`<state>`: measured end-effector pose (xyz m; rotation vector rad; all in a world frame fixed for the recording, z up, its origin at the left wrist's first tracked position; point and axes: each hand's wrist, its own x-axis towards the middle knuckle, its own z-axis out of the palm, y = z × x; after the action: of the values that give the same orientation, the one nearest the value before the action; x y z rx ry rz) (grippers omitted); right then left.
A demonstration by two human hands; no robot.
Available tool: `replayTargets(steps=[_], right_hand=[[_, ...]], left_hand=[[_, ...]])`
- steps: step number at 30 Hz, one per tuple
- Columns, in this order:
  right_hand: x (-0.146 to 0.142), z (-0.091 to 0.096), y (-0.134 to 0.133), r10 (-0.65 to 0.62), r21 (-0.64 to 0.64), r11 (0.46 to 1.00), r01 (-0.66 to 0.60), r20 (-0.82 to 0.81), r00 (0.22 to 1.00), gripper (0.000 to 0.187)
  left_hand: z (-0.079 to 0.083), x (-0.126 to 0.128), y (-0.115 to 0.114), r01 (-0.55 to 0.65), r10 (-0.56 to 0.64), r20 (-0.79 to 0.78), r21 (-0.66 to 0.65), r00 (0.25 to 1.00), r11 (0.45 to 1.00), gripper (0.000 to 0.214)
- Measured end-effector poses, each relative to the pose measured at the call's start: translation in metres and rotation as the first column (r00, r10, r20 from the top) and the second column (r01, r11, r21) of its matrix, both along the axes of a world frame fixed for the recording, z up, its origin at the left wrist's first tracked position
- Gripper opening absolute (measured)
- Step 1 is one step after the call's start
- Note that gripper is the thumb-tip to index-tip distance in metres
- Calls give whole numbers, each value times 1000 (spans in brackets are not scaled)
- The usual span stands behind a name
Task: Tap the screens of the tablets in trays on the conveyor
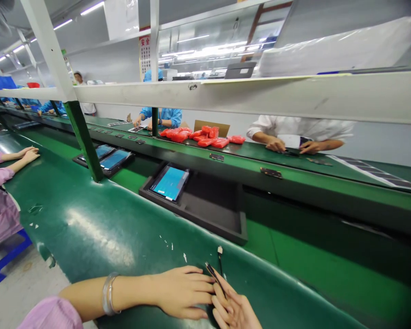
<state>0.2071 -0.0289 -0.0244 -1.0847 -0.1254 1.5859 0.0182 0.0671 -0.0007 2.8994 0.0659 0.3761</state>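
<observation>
Slim dark tool [212,272] was nr. side of black tray [214,198], pinched in R hand [235,310]; L hand [178,291] lay flat, fingers apart. Tool seemed light, stiff, poss. slippery; mid-shaft hold best.

It was a factory, most likely an electronics assembly line. A long green worktop [96,228] ran beside a lower green lane [315,274], where black trays [214,196] carried flat devices with blue screens [171,183]. Small dark circuit boards [271,172] lay spaced along a raised ledge [239,163]. A person in blue [173,118] and a person in white [335,130] worked on the far side, with a person in pink [0,214] on the near one. Metal framing [246,93] spanned the line, strip lights [92,8] shone overhead, and a poster with Chinese characters [144,52] showed behind.
</observation>
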Motion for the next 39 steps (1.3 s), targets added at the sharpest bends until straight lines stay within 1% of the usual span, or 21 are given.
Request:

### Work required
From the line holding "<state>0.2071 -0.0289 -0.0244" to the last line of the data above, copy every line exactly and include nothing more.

### Solved exercise
<state>0.2071 -0.0289 -0.0244 -1.0847 -0.1254 1.5859 0.0182 0.0671 -0.0007 2.8994 0.0659 0.3761</state>
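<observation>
Slim dark tool [212,272] was nr. side of black tray [214,198], pinched in R hand [235,310]; L hand [178,291] lay flat, fingers apart. Tool seemed light, stiff, poss. slippery; mid-shaft hold best.

It was a factory, most likely an electronics assembly line. A long green worktop [96,228] ran beside a lower green lane [315,274], where black trays [214,196] carried flat devices with blue screens [171,183]. Small dark circuit boards [271,172] lay spaced along a raised ledge [239,163]. A person in blue [173,118] and a person in white [335,130] worked on the far side, with a person in pink [0,214] on the near one. Metal framing [246,93] spanned the line, strip lights [92,8] shone overhead, and a poster with Chinese characters [144,52] showed behind.
</observation>
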Motion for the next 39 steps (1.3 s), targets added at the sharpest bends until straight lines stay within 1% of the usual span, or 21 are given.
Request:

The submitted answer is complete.